Introduction
Ann, Lady Fanshawe, the royalist, well-travelled wife of the diplomat and writer Sir Richard Fanshawe (1608-66), wrote her Memoirs a decade after his death, largely as a posthumous memorial to him, addressed to her ‘most dear and only’ surviving son, Richard. Not published until 1829, the Memoirs survive in two recorded manuscript (FaA 1-2). Since the principle manuscript is written by an amanuensis, with her occasional additions, it may be based on an earlier draft by her (especially since she herself describes it as ‘Transcrib'd’), but its incompleteness (it ends with the words ‘...the King shut up the...’) might just as well signify that this was the only ‘full’ text produced by her and remained unfinished. Otherwise only later transcripts of this manuscript have been recorded (not given entries here) including one written in 1766 by Lady Ann's great granddaughter Charlotte Colman; a copy of that transcript made in 1786 and used for Nicolas's edition in 1829; and a transcript apparently made in 1876 which was item 27 in the catalogue for an exhibition of the manuscripts of Harry A. Walton at the College of William and Mary, Williamsburg, Virginia, from 23 June to 15 September 1973.

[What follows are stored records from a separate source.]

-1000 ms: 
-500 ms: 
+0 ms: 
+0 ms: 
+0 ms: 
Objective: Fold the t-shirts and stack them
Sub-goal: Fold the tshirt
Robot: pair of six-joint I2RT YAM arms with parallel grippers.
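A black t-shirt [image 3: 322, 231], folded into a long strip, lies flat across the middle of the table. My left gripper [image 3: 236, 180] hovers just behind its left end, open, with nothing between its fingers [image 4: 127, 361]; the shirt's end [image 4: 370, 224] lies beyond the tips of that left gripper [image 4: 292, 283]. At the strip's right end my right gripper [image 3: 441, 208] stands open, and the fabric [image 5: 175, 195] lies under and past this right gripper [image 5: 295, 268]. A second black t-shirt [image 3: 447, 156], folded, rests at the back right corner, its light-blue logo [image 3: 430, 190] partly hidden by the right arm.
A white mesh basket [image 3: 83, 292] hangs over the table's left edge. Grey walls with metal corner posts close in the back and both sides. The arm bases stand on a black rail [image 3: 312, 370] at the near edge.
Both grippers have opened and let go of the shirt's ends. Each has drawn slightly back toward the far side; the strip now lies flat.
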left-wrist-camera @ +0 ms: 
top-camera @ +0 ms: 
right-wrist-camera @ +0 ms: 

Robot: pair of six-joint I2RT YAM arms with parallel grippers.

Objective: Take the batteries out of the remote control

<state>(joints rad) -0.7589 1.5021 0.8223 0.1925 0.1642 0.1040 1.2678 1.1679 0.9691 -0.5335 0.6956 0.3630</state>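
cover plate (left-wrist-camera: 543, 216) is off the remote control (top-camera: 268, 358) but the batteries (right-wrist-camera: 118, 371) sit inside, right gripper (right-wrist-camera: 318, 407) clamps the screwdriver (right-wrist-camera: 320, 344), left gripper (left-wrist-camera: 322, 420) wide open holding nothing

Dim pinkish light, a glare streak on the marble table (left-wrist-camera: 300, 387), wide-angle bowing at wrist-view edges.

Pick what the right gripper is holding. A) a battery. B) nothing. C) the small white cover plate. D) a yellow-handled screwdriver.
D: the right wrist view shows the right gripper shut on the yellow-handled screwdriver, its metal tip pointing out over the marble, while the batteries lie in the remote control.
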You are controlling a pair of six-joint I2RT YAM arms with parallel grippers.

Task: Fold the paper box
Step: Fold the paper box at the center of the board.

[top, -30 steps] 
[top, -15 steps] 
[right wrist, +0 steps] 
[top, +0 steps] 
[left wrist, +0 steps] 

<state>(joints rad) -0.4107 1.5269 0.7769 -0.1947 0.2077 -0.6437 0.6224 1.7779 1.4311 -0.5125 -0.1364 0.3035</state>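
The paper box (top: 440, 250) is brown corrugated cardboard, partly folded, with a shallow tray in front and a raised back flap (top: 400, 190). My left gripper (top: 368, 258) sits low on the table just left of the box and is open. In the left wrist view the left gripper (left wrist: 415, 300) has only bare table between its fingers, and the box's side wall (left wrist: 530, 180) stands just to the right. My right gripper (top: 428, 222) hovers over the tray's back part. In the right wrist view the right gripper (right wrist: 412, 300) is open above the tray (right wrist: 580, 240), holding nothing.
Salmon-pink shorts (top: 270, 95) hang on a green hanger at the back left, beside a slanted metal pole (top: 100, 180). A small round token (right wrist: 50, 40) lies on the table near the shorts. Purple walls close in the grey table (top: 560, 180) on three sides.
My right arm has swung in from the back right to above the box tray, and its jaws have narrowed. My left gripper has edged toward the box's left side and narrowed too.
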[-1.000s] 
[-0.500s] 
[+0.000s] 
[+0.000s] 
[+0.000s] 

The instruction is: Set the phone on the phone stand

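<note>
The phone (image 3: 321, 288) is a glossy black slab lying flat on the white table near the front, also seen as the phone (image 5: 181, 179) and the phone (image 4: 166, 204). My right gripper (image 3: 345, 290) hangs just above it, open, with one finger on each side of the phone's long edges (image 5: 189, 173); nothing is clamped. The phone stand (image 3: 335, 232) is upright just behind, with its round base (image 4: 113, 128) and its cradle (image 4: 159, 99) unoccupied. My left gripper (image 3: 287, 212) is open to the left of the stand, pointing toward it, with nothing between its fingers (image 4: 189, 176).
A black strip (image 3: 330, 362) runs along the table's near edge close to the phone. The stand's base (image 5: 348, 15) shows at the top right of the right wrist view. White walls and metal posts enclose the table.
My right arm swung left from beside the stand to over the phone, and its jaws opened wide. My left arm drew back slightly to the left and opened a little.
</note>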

One other manuscript associated with Lady Ann is her household recipe book (*FaA 3). Begun as early as 1651, after her temporary return to London from her travels on the continent, the recipes were largely entered, probably under her auspices, by one Joseph Averie, and the collection was continued for many years by herself and no doubt other members of her household. In 1678, two years before her death, Lady Ann gave the book to her daughter Katherine, who made her own additions to it at least up to 1707.
Other miscellaneous documents associated with Lady Ann survive in the National Archives, Kew, and elsewhere. Facsimiles of one signed by her in 1666 and of an autograph letter signed by her in 1668 appear in the 1907 edition of the Memoirs, facing pp. 576 and 584.